* _Stored data entries_:
============

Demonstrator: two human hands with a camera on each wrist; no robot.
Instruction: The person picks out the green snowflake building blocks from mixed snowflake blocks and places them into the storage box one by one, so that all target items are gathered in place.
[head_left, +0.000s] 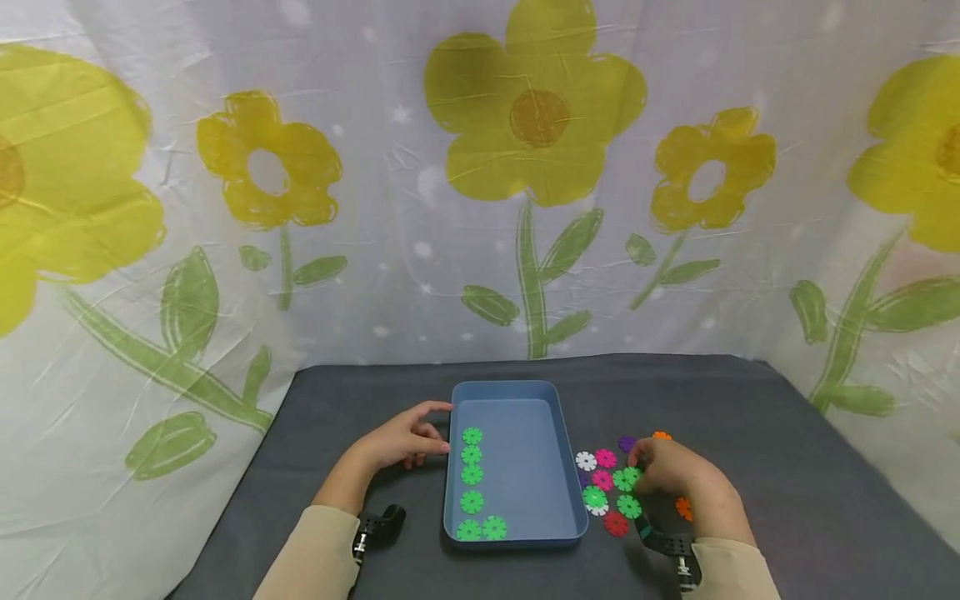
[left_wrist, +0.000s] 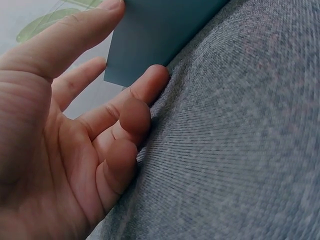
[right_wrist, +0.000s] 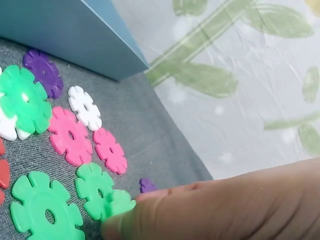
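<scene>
Right of the tray (head_left: 525, 467), its long axis pointing away, our right hand (head_left: 675, 475) pinches a green disc (right_wrist: 121, 202); our left hand (head_left: 397, 442), thumb and forefinger spread, touches the tray's left side.

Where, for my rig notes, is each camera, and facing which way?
Head: on the head, facing forward-down at the tray; left fingers and right fingers show.
Left wrist: worn there, facing left fingers beside the tray.
Right wrist: worn there, facing right fingers pinching a green disc.
Head and right wrist both show pink discs.
</scene>
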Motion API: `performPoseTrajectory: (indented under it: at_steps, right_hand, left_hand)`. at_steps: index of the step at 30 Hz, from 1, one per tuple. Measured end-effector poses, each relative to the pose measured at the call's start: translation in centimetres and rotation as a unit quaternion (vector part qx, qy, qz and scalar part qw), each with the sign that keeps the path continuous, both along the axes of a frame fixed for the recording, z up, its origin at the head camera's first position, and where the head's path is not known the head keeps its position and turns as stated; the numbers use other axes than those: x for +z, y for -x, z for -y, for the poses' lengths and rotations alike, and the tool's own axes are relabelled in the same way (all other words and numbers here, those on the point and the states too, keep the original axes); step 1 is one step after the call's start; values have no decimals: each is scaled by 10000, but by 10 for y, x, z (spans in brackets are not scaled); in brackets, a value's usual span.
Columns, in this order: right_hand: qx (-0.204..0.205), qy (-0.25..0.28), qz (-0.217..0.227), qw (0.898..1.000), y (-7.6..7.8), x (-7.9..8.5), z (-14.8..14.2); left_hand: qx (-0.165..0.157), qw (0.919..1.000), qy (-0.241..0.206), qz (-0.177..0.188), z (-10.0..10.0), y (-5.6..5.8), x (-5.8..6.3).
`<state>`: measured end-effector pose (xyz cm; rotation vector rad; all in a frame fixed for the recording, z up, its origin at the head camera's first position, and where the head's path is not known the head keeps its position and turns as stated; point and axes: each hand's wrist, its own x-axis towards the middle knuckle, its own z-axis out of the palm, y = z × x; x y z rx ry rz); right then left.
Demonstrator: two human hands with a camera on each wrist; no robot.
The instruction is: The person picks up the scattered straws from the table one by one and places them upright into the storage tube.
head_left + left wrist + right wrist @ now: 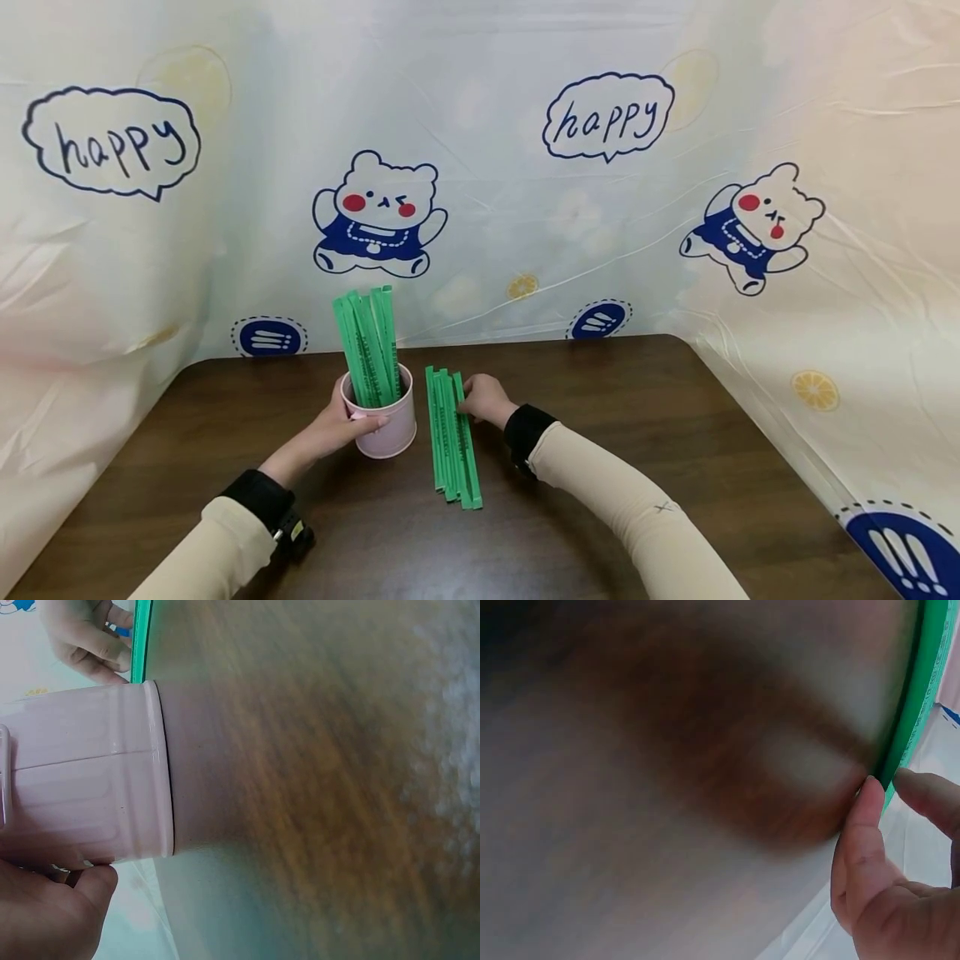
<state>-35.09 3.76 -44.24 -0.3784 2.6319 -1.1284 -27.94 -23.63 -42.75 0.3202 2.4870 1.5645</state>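
Observation:
My left hand (330,429) grips a pink metal bucket (390,435) standing on the table, thumb across its near side. Several long green sticks with printed wrappers (366,346) stand upright in it, leaning a little left. Just right of the bucket, more green sticks (444,442) lie side by side, pointing away from me. At the far right end of this row, my right hand (487,402) pinches the outermost green stick (922,690) between thumb and fingers. The left wrist view shows the bucket's ribbed side and base edge (161,772), with the left hand against it.
The dark brown wooden table (600,417) carries both groups of sticks. A pale printed cloth (495,167) with bears and speech bubbles hangs behind and along the sides. A black band with a small device (273,508) sits on the left wrist.

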Motion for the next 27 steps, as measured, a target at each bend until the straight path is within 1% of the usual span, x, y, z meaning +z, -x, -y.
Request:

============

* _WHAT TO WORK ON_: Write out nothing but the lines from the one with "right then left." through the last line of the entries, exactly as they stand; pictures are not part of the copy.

* _WORKED SOLUTION_:
`<state>`: measured end-effector pose (xyz cm; rotation vector rad; all in a frame fixed for the recording, z up, its origin at the head camera's first position, and where the head's path is not known the head keeps its position and turns as stated; point and axes: each hand's wrist, its own x-axis towards the middle knuckle, its own z-axis out of the palm, y = z × x; x y z rx ry rz); right then left.
Demonstrator: two human hands with a camera on each wrist; no robot.
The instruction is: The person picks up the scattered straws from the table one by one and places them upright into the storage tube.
head_left + left wrist + right wrist @ now: 
<state>-35.09 3.76 -44.24 -0.3784 2.6319 -1.1284 -27.94 -23.63 -42.75 0.3202 2.4870 1.5645</state>
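Observation:
My left hand (330,429) grips a pink metal bucket (390,435) standing on the table, thumb across its near side. Several long green sticks with printed wrappers (366,346) stand upright in it, leaning a little left. Just right of the bucket, more green sticks (444,442) lie side by side, pointing away from me. At the far right end of this row, my right hand (487,402) pinches the outermost green stick (922,690) between thumb and fingers. The left wrist view shows the bucket's ribbed side and base edge (161,772), with the left hand against it.
The dark brown wooden table (600,417) carries both groups of sticks. A pale printed cloth (495,167) with bears and speech bubbles hangs behind and along the sides. A black band with a small device (273,508) sits on the left wrist.
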
Motion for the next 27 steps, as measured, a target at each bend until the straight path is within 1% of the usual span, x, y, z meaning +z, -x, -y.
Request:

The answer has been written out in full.